Exercise directions — What you produce should be every line from the data that includes "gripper".

Data extract —
▬▬▬▬▬▬

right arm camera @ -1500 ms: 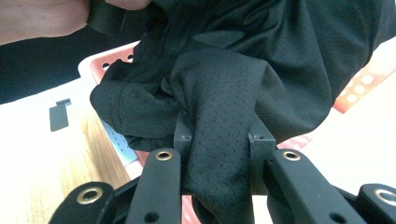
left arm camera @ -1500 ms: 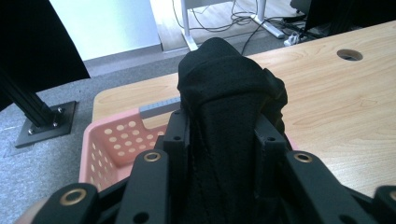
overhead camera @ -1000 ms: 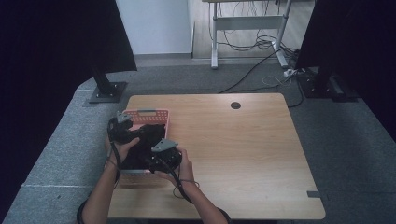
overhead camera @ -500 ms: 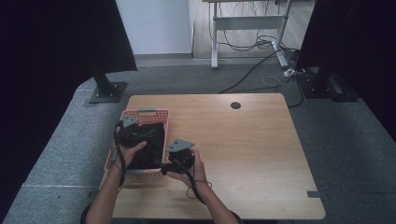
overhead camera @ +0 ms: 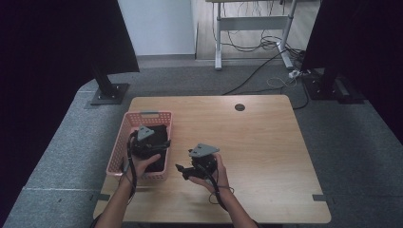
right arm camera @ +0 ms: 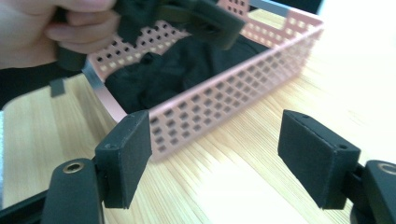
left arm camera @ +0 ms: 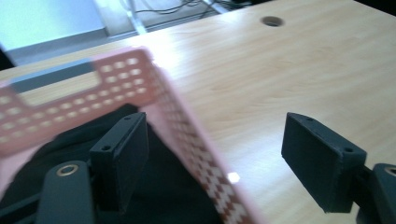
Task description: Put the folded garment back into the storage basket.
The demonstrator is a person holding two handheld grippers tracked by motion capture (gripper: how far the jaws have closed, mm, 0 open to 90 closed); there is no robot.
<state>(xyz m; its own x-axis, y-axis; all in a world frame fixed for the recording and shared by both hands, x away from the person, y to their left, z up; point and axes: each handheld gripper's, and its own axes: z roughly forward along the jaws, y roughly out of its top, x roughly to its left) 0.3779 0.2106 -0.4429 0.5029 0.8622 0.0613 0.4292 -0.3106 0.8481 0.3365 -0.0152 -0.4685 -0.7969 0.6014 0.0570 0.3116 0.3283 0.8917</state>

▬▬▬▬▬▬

Result below —
The demonstrator is a person holding two handheld grippers tracked by motion capture (gripper: how far the jaws have closed, mm, 0 open to 90 closed); there is no robot.
<state>(xyz m; its own x-axis, y-axis; all in a world frame fixed for the recording and shared by both hands, x away from the person, y to their left, z up; point and axes: each handheld gripper's, and its own axes: z roughly forward along the jaws, y roughly out of its top, x roughly to its left) 0.3779 0.2106 -0.4429 0.5029 0.8622 0.0613 0.4292 -0.3106 0.8481 0.3365 -0.0152 -0.4685 -0.7969 0.6014 0.0570 0.3116 0.3283 0.8917</state>

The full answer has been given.